Task statement: Lines holding the string "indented": copy each one from the listing below.

Data excerpts:
________
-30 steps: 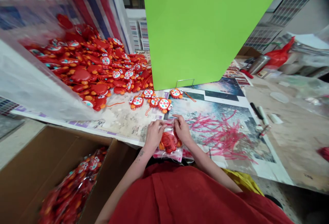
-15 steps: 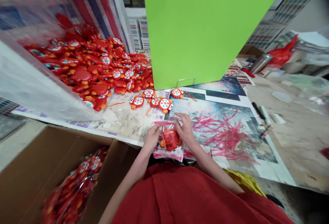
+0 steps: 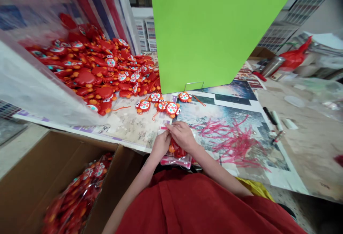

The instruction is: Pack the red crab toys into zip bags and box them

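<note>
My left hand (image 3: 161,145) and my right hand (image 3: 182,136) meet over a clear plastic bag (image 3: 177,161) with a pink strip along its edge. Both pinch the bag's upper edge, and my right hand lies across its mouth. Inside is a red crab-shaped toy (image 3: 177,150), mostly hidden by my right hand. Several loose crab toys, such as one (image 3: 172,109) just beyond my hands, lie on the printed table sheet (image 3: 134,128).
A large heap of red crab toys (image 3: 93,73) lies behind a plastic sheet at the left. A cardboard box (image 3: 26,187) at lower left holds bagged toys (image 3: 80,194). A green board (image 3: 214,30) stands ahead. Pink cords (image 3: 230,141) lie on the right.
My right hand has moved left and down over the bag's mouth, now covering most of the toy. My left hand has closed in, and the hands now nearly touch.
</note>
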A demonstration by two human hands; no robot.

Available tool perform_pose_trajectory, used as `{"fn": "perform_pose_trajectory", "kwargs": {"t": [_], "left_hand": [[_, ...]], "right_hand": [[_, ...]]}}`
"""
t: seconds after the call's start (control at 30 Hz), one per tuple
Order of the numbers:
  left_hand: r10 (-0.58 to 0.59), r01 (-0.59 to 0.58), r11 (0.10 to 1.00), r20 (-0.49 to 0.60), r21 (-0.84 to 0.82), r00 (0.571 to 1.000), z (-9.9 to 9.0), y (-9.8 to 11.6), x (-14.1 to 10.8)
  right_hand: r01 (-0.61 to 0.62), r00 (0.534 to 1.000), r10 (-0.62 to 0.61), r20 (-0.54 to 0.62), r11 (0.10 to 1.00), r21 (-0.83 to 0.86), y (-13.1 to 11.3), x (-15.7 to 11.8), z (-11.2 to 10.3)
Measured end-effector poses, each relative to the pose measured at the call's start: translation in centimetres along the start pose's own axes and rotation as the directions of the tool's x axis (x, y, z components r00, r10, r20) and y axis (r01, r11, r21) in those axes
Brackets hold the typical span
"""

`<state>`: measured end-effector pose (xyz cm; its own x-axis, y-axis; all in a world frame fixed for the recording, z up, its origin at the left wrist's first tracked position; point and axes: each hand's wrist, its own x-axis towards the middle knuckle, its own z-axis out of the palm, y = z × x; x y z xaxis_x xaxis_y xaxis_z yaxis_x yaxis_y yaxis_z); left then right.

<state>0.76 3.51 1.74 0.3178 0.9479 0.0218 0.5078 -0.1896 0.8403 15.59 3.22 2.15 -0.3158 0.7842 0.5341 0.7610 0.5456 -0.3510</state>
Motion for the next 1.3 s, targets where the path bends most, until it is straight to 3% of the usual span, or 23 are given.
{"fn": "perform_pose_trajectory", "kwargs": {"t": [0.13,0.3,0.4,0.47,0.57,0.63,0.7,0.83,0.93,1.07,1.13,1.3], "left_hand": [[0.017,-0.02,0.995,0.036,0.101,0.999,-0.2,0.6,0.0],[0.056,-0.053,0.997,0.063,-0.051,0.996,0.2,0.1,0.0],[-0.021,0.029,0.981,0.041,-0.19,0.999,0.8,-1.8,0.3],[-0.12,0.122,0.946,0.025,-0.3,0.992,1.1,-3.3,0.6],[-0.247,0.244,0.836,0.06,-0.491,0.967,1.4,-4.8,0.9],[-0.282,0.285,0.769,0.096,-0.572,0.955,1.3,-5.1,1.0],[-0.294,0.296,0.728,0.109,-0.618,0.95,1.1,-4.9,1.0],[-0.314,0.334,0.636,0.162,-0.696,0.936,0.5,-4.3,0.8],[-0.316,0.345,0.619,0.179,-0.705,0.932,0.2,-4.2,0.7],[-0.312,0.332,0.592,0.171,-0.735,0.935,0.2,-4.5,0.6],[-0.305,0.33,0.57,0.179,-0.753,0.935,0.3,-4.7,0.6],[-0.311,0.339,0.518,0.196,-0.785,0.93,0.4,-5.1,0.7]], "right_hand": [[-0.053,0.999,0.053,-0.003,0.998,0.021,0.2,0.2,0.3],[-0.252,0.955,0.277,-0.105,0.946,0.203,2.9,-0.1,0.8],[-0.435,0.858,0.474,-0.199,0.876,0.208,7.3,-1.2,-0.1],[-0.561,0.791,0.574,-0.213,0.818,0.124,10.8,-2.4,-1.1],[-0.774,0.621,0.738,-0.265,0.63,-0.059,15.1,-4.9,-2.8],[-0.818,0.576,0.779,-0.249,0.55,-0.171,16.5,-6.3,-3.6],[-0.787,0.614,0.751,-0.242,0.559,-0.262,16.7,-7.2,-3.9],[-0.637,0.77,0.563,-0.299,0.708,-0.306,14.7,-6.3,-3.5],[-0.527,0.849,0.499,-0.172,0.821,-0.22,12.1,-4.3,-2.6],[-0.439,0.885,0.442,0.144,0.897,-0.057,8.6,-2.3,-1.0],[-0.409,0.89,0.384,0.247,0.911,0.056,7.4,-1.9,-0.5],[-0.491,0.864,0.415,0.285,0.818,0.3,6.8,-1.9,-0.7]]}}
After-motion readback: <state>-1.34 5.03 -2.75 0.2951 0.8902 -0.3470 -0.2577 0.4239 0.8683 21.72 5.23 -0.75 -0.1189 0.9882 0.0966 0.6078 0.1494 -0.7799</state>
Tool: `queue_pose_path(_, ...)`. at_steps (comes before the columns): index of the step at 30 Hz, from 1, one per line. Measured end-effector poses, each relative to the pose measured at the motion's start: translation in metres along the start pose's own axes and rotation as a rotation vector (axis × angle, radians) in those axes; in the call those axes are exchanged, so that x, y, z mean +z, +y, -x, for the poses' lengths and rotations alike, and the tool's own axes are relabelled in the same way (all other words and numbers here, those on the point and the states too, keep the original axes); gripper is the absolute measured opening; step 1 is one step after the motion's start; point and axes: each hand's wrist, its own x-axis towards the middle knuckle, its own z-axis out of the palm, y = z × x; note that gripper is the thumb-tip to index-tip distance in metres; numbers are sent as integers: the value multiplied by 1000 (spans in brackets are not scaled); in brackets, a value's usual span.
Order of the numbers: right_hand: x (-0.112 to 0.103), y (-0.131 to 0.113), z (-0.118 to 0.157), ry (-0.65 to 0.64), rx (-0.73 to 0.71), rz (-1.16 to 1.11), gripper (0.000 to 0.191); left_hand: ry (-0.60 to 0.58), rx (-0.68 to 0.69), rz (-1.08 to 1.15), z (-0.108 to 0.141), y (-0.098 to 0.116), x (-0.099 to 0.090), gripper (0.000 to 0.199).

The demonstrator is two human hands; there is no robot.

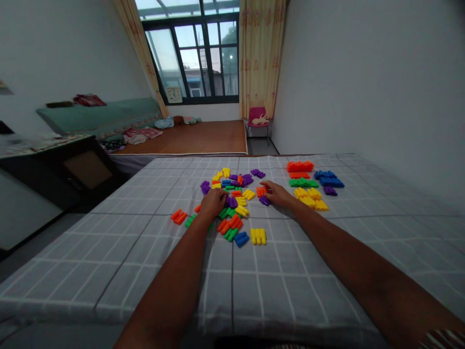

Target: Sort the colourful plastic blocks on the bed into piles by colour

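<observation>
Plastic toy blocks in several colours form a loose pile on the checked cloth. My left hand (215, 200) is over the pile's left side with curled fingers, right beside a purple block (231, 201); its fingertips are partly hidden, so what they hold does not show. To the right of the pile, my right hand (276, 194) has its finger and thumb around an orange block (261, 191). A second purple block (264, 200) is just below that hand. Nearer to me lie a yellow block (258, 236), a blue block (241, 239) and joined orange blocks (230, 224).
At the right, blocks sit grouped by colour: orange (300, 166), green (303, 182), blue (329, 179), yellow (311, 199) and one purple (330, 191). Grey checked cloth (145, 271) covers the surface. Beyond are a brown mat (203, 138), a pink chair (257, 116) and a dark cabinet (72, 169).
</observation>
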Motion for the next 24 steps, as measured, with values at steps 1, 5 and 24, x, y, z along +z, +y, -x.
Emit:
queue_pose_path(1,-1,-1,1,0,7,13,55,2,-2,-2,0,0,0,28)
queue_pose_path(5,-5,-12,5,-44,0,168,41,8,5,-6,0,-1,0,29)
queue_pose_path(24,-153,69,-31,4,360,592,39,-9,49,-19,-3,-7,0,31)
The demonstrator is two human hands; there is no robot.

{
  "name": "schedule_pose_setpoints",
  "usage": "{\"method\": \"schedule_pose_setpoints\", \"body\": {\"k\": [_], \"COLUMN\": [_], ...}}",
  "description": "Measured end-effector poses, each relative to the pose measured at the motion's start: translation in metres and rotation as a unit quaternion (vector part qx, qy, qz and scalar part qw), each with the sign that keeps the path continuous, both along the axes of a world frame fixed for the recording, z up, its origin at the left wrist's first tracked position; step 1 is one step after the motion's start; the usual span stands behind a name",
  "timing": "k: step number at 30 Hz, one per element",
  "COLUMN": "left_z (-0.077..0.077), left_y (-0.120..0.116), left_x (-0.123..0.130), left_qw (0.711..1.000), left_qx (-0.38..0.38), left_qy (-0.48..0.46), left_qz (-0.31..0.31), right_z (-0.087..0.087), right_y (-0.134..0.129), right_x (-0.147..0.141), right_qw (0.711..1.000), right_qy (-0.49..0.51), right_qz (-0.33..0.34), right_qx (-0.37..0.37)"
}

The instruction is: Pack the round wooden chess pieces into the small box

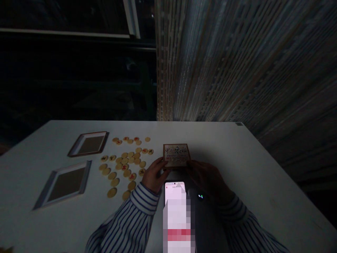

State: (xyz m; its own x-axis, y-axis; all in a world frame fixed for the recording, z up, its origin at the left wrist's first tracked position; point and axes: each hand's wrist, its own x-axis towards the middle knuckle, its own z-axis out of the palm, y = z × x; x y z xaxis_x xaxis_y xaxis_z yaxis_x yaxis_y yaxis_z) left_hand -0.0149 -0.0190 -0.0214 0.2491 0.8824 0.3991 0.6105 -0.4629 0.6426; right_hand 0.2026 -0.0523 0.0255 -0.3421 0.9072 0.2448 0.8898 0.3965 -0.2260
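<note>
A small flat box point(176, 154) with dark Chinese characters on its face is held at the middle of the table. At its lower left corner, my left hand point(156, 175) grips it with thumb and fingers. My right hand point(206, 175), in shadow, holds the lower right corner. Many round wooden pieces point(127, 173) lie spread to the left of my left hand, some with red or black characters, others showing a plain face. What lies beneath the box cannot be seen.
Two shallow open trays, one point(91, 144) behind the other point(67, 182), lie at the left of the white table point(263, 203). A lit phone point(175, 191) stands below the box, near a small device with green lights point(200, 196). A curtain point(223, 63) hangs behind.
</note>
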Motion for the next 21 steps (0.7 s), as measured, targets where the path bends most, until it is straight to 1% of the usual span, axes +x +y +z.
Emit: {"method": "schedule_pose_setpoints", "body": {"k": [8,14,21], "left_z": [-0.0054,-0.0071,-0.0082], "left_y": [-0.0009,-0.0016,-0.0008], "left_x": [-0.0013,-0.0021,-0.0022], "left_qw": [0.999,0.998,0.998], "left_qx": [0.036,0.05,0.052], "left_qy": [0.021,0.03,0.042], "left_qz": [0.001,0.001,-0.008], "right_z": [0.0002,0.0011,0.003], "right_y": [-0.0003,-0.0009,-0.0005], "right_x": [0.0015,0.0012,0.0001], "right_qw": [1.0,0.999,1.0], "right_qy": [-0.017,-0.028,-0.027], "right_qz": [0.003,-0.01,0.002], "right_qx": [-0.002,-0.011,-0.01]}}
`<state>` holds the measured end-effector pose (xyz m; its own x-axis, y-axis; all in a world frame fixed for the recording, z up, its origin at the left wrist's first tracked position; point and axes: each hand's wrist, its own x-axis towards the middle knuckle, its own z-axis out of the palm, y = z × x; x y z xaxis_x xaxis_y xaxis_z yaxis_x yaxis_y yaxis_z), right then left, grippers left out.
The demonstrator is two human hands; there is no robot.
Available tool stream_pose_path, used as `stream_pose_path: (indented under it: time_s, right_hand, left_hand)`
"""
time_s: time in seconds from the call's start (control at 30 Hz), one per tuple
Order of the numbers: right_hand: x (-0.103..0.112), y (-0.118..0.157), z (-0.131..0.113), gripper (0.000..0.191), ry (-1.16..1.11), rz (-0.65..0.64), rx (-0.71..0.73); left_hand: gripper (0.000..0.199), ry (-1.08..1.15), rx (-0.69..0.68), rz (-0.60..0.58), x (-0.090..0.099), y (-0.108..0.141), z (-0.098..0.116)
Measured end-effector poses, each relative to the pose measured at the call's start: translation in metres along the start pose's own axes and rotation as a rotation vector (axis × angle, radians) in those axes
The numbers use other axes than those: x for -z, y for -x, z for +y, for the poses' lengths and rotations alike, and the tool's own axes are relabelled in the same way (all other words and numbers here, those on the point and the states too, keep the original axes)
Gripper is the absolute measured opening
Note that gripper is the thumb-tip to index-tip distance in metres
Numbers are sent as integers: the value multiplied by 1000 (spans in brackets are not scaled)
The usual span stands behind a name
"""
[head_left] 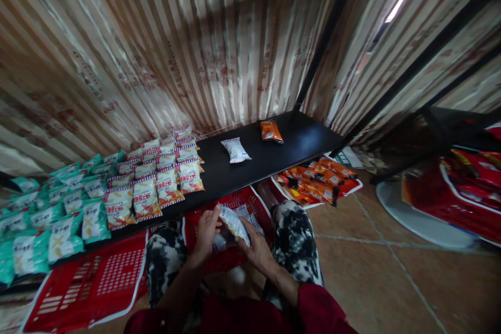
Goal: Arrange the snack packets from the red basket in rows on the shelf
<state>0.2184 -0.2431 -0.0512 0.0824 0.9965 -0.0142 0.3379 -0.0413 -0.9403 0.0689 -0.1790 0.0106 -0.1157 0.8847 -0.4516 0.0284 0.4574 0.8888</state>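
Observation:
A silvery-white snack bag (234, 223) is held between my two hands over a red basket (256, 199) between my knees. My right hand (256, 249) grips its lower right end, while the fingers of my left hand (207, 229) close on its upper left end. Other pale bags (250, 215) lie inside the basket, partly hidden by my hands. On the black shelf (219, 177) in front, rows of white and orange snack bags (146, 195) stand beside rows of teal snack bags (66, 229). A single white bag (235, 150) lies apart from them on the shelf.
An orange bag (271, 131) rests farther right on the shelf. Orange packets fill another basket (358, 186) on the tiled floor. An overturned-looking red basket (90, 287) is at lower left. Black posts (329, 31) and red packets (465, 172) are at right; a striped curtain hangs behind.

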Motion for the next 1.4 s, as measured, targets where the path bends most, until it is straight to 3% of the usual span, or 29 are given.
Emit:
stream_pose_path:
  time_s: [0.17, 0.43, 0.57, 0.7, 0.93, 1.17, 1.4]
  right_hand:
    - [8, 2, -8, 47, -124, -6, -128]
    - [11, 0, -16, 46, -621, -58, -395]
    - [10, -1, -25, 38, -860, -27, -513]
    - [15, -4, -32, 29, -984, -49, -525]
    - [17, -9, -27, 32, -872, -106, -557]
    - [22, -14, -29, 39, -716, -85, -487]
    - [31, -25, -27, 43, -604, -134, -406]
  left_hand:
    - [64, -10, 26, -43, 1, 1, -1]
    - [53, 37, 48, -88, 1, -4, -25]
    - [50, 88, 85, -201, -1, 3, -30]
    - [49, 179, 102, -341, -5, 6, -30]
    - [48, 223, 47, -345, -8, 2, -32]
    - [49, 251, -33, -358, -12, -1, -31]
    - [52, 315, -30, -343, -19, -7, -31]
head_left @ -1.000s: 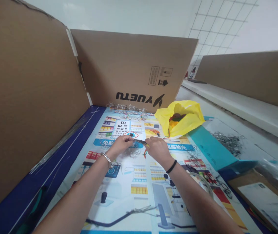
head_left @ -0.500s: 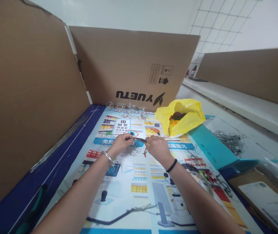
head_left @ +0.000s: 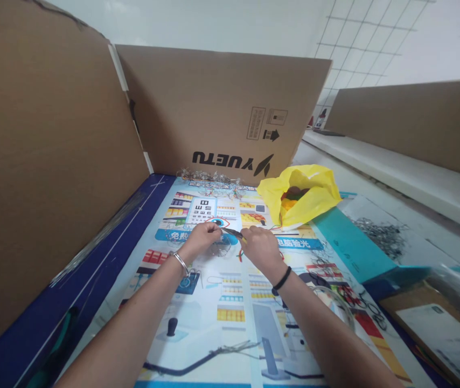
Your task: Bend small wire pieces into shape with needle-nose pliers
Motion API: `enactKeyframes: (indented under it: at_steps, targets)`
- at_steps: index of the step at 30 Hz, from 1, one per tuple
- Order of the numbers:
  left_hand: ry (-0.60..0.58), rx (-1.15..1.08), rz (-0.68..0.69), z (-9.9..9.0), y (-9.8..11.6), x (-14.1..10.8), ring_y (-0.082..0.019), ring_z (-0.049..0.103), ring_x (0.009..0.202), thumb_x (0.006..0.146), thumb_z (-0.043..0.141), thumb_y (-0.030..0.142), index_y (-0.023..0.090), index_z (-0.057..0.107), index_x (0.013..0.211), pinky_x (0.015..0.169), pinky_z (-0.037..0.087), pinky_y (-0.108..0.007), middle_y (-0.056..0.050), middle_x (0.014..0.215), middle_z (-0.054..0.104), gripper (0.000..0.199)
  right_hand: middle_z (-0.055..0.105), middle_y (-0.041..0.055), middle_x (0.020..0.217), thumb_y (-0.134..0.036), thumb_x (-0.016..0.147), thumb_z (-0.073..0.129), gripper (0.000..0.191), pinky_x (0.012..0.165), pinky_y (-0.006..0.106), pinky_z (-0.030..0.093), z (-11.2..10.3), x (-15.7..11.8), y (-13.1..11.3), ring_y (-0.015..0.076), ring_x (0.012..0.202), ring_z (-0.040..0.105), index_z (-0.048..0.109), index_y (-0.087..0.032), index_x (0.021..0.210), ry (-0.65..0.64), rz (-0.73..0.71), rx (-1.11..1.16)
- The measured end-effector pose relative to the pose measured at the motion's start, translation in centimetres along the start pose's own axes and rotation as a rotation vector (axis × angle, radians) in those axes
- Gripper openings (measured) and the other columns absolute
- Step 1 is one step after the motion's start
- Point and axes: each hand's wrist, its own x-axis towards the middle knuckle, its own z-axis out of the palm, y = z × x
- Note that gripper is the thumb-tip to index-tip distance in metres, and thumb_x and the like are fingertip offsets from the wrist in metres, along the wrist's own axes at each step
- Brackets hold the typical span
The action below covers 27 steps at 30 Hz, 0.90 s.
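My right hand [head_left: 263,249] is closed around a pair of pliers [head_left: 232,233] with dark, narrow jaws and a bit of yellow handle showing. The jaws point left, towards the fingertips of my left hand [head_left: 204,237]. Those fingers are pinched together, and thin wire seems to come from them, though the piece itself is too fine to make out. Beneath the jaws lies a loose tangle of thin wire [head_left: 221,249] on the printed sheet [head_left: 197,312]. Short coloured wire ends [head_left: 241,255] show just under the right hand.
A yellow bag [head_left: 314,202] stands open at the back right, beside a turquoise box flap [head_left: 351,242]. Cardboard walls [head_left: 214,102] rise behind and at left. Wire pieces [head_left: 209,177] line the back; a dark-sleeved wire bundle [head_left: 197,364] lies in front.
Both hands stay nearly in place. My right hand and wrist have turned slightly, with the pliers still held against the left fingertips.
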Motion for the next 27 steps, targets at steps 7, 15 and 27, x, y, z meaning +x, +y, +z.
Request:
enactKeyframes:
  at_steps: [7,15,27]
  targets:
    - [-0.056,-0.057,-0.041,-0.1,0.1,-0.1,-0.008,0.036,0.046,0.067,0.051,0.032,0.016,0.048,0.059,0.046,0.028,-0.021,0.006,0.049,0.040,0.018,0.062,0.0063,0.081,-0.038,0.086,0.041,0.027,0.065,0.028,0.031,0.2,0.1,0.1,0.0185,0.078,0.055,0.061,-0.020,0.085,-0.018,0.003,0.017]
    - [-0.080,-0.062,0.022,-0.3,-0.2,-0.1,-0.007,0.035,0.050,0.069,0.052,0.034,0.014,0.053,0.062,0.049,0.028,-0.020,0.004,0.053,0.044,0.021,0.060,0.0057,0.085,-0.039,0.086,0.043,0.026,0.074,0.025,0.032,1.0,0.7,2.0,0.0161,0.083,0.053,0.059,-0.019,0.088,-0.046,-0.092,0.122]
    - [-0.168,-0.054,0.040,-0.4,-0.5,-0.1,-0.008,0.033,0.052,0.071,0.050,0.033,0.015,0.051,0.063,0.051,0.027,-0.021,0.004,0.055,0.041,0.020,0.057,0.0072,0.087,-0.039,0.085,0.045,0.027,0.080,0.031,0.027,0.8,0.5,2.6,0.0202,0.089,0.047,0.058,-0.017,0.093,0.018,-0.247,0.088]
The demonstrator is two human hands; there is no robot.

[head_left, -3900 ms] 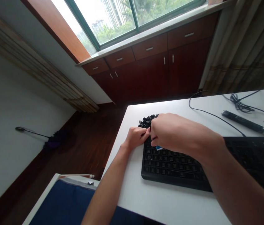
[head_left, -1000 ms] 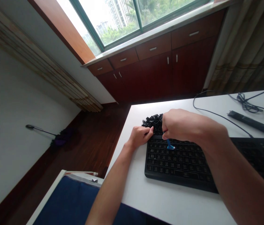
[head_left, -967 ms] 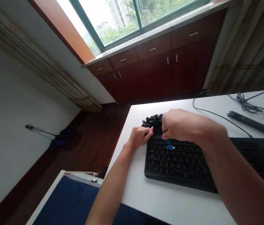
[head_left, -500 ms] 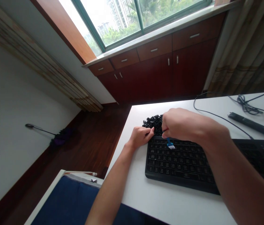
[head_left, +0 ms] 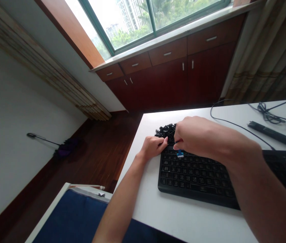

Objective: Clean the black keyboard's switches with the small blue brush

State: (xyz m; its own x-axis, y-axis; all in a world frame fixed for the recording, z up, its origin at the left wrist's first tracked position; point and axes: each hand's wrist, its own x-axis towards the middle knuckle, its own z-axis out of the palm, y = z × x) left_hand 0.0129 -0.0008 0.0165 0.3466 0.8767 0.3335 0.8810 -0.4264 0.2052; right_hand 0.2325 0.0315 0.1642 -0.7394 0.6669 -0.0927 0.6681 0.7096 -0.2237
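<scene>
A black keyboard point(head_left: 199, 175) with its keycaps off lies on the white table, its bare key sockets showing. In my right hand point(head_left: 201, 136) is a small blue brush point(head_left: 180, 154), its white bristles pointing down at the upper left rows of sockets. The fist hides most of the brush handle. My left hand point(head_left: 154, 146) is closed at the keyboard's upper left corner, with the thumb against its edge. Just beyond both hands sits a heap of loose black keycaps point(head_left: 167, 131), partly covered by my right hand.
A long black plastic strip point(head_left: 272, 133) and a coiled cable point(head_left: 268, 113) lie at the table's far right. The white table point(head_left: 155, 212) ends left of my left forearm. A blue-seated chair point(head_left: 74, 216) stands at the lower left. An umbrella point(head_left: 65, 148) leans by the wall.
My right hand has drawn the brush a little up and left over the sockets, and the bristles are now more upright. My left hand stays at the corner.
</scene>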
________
Written solution:
Available tool stream_pose_path, used as `stream_pose_path: (indented under it: time_s, right_hand, left_hand)`
Motion API: `enactKeyframes: (indented under it: at_steps, targets)`

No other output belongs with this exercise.